- _DESCRIPTION OF THE TASK_: Which lines of the entries contain the string "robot"? Please find them and copy them.

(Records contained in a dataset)

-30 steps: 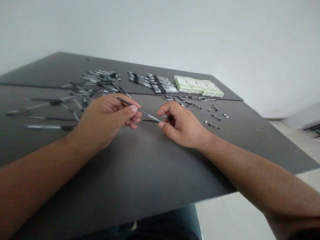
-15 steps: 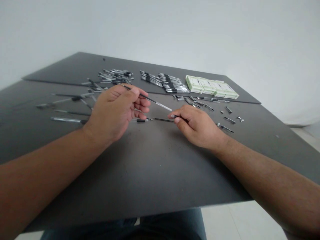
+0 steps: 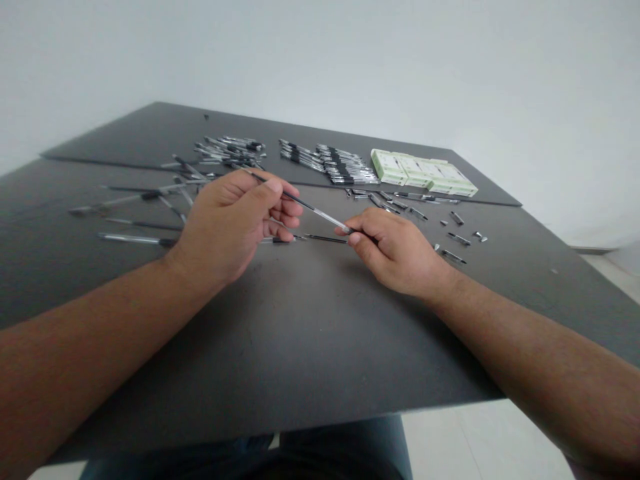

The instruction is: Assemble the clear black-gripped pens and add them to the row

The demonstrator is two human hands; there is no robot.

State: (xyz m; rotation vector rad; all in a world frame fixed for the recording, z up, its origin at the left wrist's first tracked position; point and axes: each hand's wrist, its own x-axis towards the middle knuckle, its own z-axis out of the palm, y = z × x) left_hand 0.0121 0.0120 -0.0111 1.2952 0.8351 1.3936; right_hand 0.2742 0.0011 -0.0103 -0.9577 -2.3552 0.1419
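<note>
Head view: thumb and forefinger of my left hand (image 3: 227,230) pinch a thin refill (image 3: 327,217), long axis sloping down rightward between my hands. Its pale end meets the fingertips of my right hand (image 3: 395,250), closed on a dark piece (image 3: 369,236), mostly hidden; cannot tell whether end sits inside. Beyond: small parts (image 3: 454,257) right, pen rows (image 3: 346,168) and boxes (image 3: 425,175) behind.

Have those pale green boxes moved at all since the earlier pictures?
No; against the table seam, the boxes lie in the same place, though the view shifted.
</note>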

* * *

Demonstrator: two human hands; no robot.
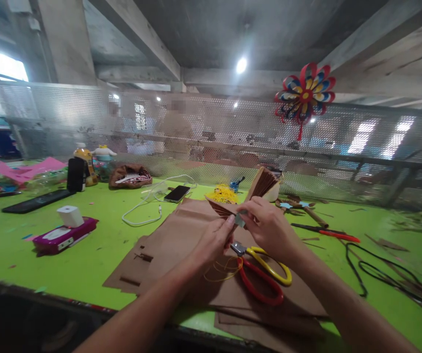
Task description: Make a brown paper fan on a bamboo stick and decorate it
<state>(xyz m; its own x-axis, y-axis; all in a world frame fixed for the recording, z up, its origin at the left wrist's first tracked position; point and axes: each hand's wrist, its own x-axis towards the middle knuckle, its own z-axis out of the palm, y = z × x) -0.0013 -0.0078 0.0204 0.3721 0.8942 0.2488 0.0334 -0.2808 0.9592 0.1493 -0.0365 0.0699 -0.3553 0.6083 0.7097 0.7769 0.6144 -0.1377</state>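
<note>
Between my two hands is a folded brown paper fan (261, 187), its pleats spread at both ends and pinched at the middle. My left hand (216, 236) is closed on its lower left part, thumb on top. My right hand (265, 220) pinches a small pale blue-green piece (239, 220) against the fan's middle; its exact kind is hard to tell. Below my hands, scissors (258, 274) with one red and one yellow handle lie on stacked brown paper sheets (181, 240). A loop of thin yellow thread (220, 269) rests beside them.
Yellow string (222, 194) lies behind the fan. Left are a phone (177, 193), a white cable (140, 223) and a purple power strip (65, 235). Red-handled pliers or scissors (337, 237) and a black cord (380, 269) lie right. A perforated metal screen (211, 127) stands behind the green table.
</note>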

- _SOLUTION FOR THIS EXERCISE_:
The demonstrator is two human hands; there is no robot.
Demonstrator: two human hands; no robot.

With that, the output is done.